2020.04.14
今シーズン栃木ブレックスが好調をキープしている要因の1つに、若手選手の成長によるチーム力の向上が挙げられる。その中でも昨シーズンよりもプレータイムを大きく伸ばし、司令塔としても得点面でも様々な部分でチームに貢献しているのが鵤誠司である。

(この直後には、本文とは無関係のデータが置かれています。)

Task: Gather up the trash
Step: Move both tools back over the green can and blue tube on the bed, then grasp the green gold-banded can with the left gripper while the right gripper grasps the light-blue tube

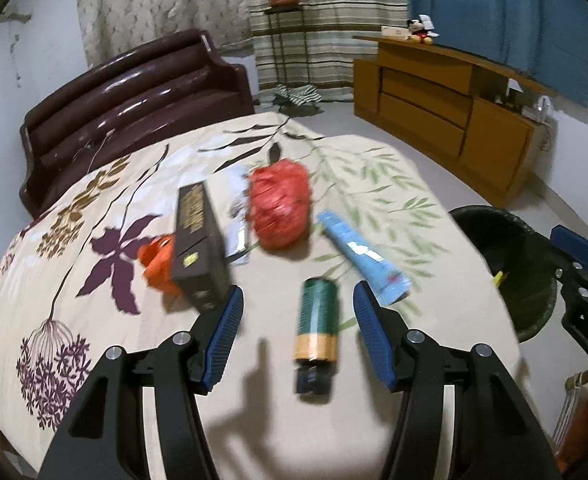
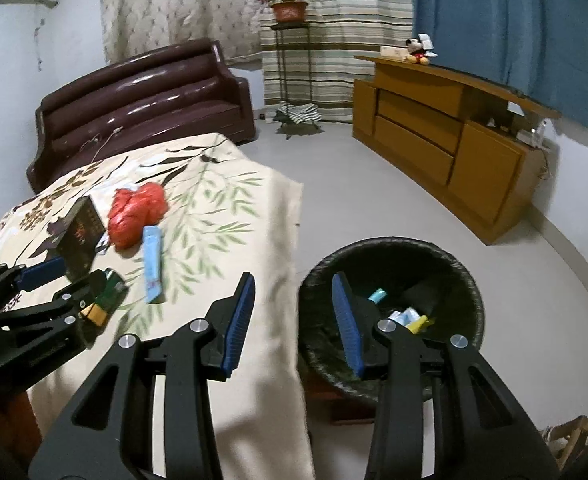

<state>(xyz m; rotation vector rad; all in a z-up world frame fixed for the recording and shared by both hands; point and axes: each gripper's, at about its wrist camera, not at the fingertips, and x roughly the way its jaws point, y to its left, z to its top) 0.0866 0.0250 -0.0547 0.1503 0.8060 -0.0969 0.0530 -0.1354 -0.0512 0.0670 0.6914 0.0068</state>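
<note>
So the left hand-held gripper (image 1: 298, 328) hangs over the tabletop (image 1: 334, 420) with its jaws spread and nothing in them; the green tube (image 1: 316, 320) with the black cap lies right below, between the blue pads but not touched. Near it are a light blue tube (image 1: 364, 258), a red bag (image 1: 280, 208) and a dark box (image 1: 198, 244). The right hand-held gripper (image 2: 292, 320) is released and empty too, at the tabletop's edge beside the black bin (image 2: 390, 316), which already has a few scraps inside.

From the green tube (image 1: 316, 322), the dark box (image 1: 200, 240) crowds ten o'clock, the blue tube (image 1: 364, 256) one o'clock; six o'clock is bare cloth. The bin (image 2: 390, 320) mouth gapes unobstructed.
</note>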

彼が昨シーズンよりも結果を残している理由、それはチームのために戦うというマインドセットでプレーしているからではないだろうか。一見すると派手な感じの雰囲気で個人としての存在感が非常に高いように見られる部分もあるが、彼の口から発せられる言葉の節々にチームという言葉が必ずあった。「チームとしてすごくいいリズムでバスケットができていて、チーム全員が同じマインドを持ってやれていることで自分のプレーもリズムに乗っています。自分も含めて他のメンバーもいいリズムでプレーができていると思っていて、それはやはりチーム力が上がっているからだと感じていて。だから個人としてのスタッツっていうのも良くなっているのかなと感じていますね」と語ってくれた。
11月10日のライジングゼファー福岡戦の勝因を「本当に第3クォーターは相手に20点取られましたけど、それ以外の時間帯ではチームで相手に激しいプレッシャーをかけ続けることができました。最終的にそのお陰で相手の失点を60点台に抑えることができて、勝利を収められたと思っています」と答えてくれたが、フィジカルを活かした彼のディフェンスはチームにとっては重要なポイントになっている。そのディフェンスのお陰でいいオフェンスが生まれているとも彼自身分析している。

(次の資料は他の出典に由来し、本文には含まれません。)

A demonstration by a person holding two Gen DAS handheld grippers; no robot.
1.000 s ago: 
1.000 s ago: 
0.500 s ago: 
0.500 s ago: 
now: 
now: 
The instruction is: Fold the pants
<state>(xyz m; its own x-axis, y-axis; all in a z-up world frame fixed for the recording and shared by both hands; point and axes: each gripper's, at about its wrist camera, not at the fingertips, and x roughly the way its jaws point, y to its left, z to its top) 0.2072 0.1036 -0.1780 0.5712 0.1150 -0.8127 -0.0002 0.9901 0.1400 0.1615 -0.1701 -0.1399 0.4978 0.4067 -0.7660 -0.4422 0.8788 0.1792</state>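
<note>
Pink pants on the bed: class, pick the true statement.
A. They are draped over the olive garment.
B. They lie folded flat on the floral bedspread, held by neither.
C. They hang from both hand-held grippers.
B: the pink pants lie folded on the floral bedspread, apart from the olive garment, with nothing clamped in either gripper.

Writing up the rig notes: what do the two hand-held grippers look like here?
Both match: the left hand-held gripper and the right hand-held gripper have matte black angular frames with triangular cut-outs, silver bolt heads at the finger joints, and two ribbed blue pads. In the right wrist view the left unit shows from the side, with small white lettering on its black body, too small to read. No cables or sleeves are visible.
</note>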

「うちのチームはディフェンスから全て始まるので、いいディフェンスをすればいいオフェンスにつながります。スタッフやコーチ陣が映像を見てしっかりと準備をしてくれているので、僕たちはそれを聞いて準備して、予測をしながらプレーしている結果が成長につながっていると思っていて、そういう流れがなければディフェンスもできないと思っています。なので、チーム全体として戦っているというイメージを感じています。自分自身シーズン序盤でなんとも言えないですけど、オフェンスではチーム戦術の部分もありますが自信を持ってシュートを打てていることによって、昨シーズンよりも良い結果が出ているのかなと思っています」
チームの顔である田臥勇太やエースシューターの喜多川修平が、現在はケガでコートに立てない状況である。そんな状況に鵤は「ブレックスらしさという部分を保ちながら、僕たちは僕たちの良い部分をしっかりとコートで出していけたらいいかなと思います。そういうことを感じながらプレーしてしますね」と現状をしっかりと認識してプレーする重要性を口にした。最後に今シーズンの目標について聞くと、「自分のスタッツとかどうでもいいので、チームにプラスになるとかチームが勝てるようなことを何か1つでも多くやっていきたいなという思いです」と力強い思いを伝えてくれた。
全てはチームのために。“For the Team”の精神で戦う彼が結果をコート上に残し続けていけば、栃木ブレックスはますますB1の舞台で強烈な輝きを発し続けていくであろう。